Of course, it has to be acknowledged that progress has been recorded in some instances. For example, the SPLM/A-IO, FDs party and the SSOA managed to ratify the R-ARCSS on 22, 25 and 28 September 2018 respectively, consistent with the provisions of Article 8.1 of the agreement.7 In addition, a number of confidence-building measures have been undertaken, as provided for in the R-ARCSS – including the meeting of R-ARCSS signatories and stakeholders in Sudan on 22 September 2018 to celebrate the signing of the agreement; the declaration of commitment to support the R-ARCSS by the TGoNU, SPLM/A-IO and SSOA; the convening of a workshop on Permanent Ceasefire and Transitional Security Arrangements on 24–25 September 2018; the appointment of the NPTC on 25 September 2018; the reconstitution of the Ceasefire and Transitional Security Arrangements Monitoring Mechanism Board on 27 September 2018; and the meeting of the Ceasefire and Transitional Security Arrangements and Verification Mechanism Technical Committee in Sudan on 9–11 October 2018.8
However, another possible obstacle to the implementation of the R-ARCSS may be the deep-seated mistrust and suspicion between and among the parties to the agreement, which cannot be masked. Such antagonism can be understood, given the prolonged rivalry that has manifested in experiences of horrendous and unpalatable intercommunal clashes between their respective followers across South Sudan. Since the outbreak of the second civil war in December 2016, Kiir has, on several occasions, declared his unwillingness and unreadiness to work with Machar, citing the latter’s intransigence.9 In this context, the parties to the R-ARCSS will inevitably suspect each other’s intentions, motives and behaviours, especially when it comes to the design, constitution and operationalisation of historically controversial and politically sensitive provisions relating to the number and boundaries of states in South Sudan (Article 1.15), permanent ceasefire and transitional security arrangements (Article 2.4), transitional justice, reconciliation and national healing (Article 5.1), among others. This distrust may ultimately undermine the willingness of the RTGoNU parties to constructively engage, share information and cooperate. This usually minimises the potential of most transitional authorities and peace pacts.

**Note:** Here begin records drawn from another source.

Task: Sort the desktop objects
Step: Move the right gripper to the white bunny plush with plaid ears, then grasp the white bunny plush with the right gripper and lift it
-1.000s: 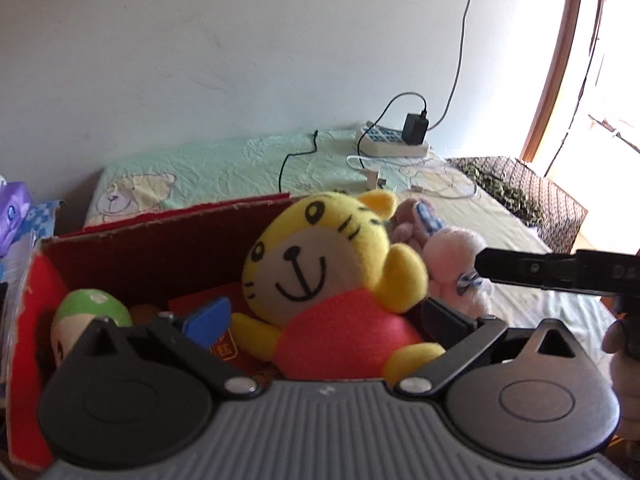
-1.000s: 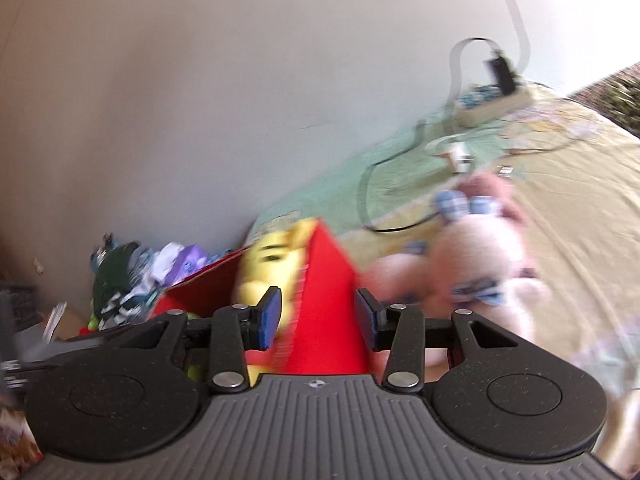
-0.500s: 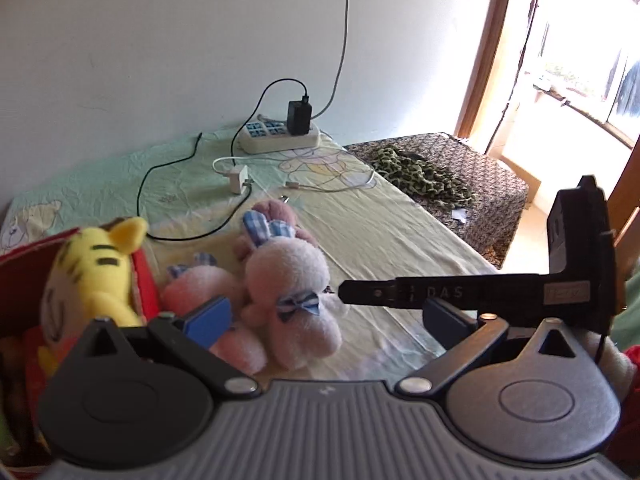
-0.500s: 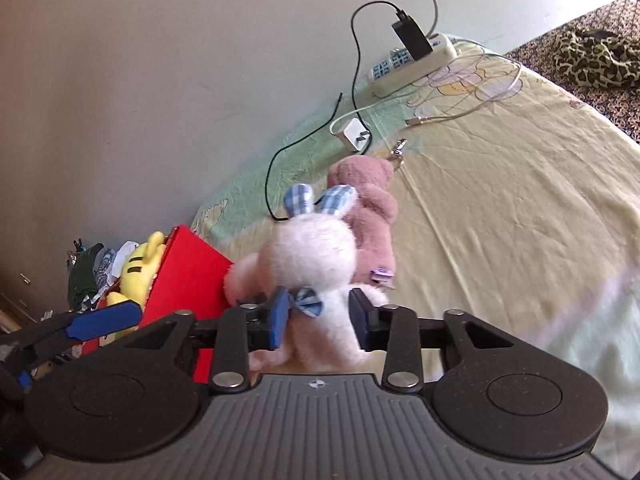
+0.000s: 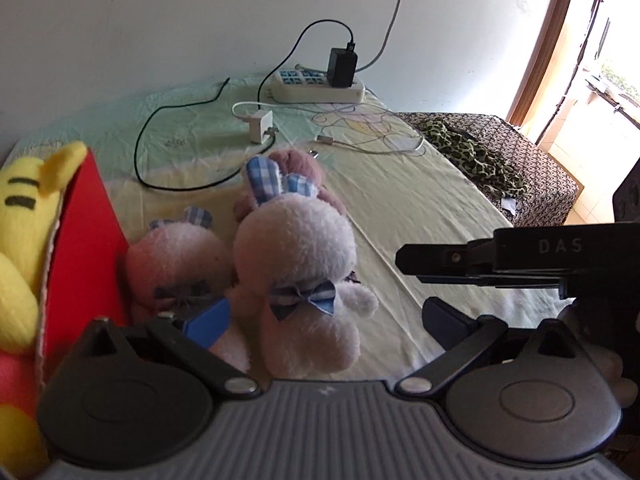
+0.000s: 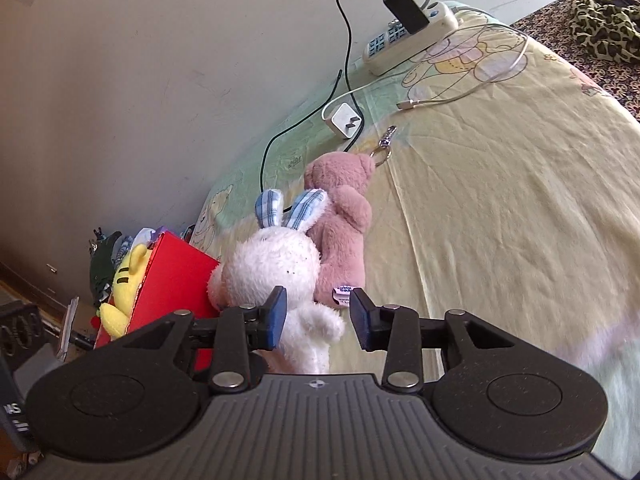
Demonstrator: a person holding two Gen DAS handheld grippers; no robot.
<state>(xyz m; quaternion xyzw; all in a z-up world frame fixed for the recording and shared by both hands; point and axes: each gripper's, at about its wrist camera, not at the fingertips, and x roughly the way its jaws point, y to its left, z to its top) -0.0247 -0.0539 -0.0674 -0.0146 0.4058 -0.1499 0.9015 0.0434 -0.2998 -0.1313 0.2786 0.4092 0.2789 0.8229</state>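
The yellow tiger (image 5: 24, 216) already sits in the red box (image 5: 86, 232); the white rabbit (image 6: 276, 268) and two pink toys lie on the bed (image 6: 500, 200) beside it. Both grippers' fingers are wide and empty, the right gripper (image 6: 316, 316) nearest the rabbit, the left gripper (image 5: 324, 320) close too.

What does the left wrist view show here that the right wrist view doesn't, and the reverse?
Left only: a second pale pink plush beside the box, and the right gripper side-on. Right only: the keyring on the brown-pink bear, and clutter beyond the box. Both: white bunny, red box, yellow tiger, power strip, white charger.
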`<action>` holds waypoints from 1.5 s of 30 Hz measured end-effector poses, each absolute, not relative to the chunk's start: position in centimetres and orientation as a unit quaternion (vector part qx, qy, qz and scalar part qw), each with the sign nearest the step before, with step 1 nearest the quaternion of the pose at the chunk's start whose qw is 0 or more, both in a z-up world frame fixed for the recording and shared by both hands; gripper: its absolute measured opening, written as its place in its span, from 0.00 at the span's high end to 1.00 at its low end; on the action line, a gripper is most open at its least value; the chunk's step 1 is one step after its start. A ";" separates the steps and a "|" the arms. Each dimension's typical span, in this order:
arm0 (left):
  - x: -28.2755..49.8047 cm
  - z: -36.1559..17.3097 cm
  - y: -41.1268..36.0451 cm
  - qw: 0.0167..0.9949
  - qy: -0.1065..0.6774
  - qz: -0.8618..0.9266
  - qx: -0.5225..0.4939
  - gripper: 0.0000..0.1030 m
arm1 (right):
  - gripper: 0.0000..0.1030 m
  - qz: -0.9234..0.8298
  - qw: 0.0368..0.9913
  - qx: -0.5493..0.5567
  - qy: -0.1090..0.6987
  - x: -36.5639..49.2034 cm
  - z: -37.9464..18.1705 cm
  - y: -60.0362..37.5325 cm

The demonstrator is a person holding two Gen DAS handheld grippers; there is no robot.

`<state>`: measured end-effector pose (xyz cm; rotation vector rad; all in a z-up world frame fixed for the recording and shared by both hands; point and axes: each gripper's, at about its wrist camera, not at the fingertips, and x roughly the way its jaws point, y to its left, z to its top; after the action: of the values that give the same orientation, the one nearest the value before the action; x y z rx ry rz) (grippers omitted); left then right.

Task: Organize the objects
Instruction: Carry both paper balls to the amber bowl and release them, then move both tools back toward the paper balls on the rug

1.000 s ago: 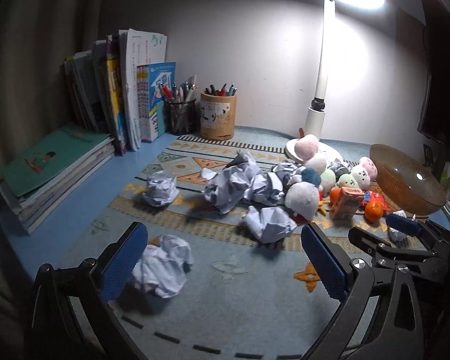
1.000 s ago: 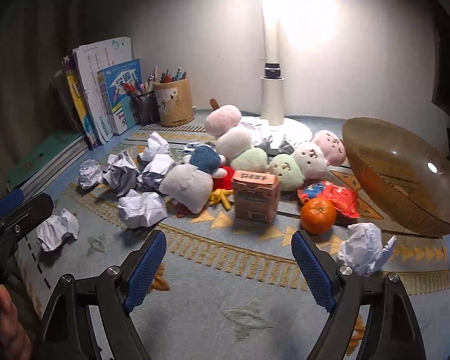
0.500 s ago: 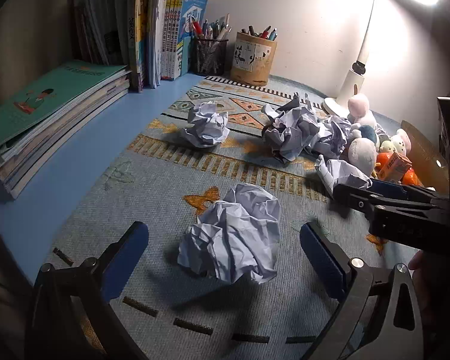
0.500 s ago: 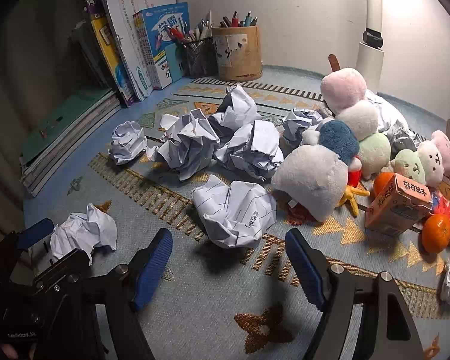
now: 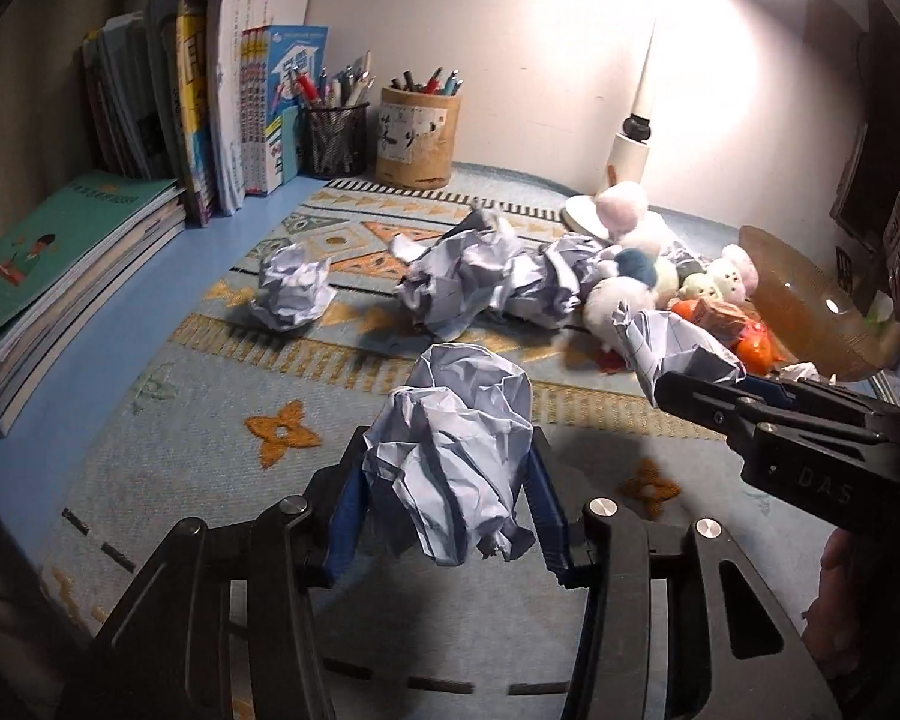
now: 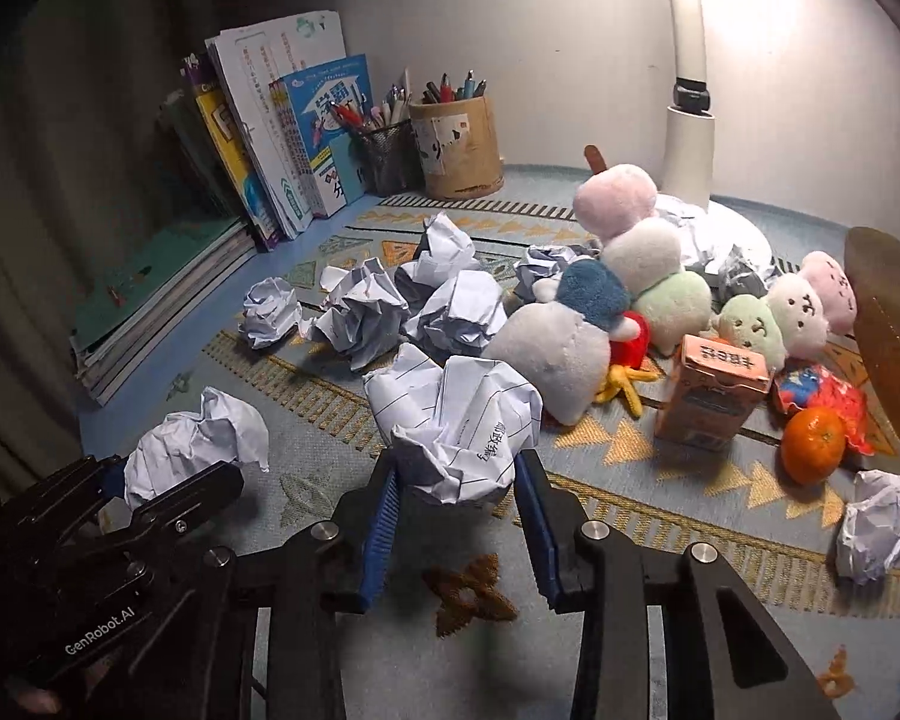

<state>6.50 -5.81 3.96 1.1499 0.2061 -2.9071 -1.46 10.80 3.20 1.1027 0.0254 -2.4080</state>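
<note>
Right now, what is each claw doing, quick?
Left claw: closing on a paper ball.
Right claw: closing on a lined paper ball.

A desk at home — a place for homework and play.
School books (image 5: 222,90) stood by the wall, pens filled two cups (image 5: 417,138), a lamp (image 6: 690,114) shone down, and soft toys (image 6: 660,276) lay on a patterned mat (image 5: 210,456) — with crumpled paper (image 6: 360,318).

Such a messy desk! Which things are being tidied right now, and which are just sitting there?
Being tidied:
left tool, closing on a paper ball
right tool, closing on a lined paper ball

Just sitting:
books
pen cup
lamp
</note>
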 end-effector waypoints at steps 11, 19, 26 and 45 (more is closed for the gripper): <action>1.6 11.6 9.9 -0.160 0.031 -0.938 0.307 0.56 | 0.63 -0.938 0.040 0.329 -0.103 -0.9 10.7 31.5; -5.1 11.6 19.1 -0.225 0.012 -0.916 0.333 0.56 | 0.63 -0.932 -0.061 0.338 -0.119 -4.5 10.5 40.6; -7.7 9.2 20.7 -0.244 0.005 -0.905 0.348 0.05 | 0.52 -0.924 -0.073 0.359 -0.105 -6.5 8.0 41.5; 5.5 10.3 3.2 -0.067 0.076 -0.960 0.260 0.05 | 0.47 -0.938 0.037 0.327 -0.109 1.4 8.9 34.2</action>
<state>5.52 3.18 10.30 0.8542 0.2486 -3.1531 1.42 34.19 8.90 1.0033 -0.3362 -2.8803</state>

Related to the previous challenge is the agreement’s failure to address some of the root causes of the conflict in South Sudan. Some of the most serious root causes of the conflict, as also noted in the Final Report of the African Union Commission of Inquiry on South Sudan of 2014, includes the lack of solid democratic institutions and the continued conflation of personal, ethnic and national interests, together with the inequitable distribution of resources in South Sudan.10 Chapter 1 provisions on Transitional Institutions and Mechanisms, and Chapter 4 provisions on Resource, Economic and Financial Management – which collectively seek to address some of the root causes of the conflict – have for long been enshrined in previous peace agreements, but have not delivered any change. The R-ARCSS mediators needed to understand why this has been the case, and devise more innovative and creative interventions.

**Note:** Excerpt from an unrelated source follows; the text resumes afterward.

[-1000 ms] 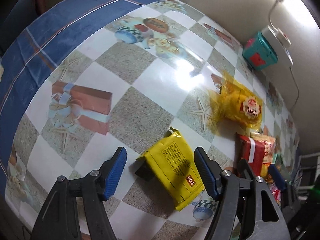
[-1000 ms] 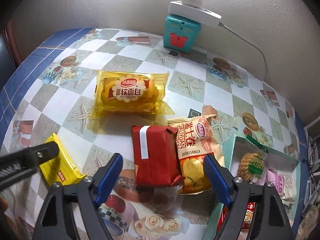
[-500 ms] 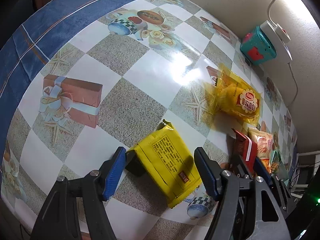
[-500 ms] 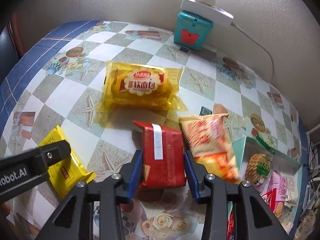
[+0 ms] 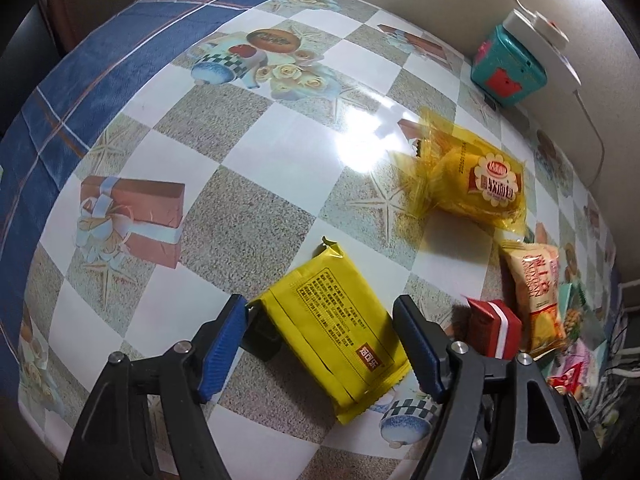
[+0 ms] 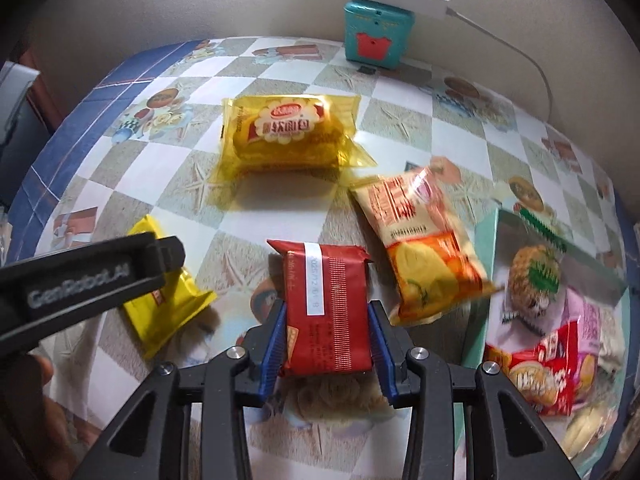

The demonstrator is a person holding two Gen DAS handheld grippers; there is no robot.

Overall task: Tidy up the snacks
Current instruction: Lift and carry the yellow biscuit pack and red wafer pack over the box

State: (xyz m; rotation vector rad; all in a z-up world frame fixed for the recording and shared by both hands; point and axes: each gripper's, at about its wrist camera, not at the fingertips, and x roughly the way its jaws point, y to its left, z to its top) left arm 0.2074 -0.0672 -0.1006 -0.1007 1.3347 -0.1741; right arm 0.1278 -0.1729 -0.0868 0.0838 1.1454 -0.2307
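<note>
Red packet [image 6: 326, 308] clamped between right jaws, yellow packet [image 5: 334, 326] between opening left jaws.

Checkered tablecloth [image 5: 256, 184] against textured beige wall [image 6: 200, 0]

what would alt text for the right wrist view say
The right claw is shut on a red snack packet above a checkered tablecloth. A yellow bread pack, an orange chip bag and a yellow packet lie around it, with a teal box of snacks at right.
</note>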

The abuse and manipulation of state institutions, as well as the perpetuation of patronage networks across all institutions and regions for political capital, especially security sector organs, remains one of the conflict drivers. Regardless of this phenomenon, Article 1.6 on the Powers, Functions and Responsibilities of the President gives carte blanche to the incumbent president, despite the relatively negligible and politically inconsequential accountability checks attempted through Article 1.9 provisions relating to “collegial collaboration in decision-making and continuous consultation”. The South Sudanese body politic may remain vulnerable and unshielded from the political risks and hazards of strongman politics, given the continued existence of an immensely powerful president. Although IGAD should be credited for allowing a revitalised JMEC to continue to monitor and evaluate the ARCSS, as well as to report implementation progress (and non-implementation) to both the RTGoNU and the IGAD chairperson, the reality is that the body remains burdened with huge responsibilities, without much commensurate power. Its effectiveness is therefore dependent upon the goodwill and cooperation of the conflicting parties.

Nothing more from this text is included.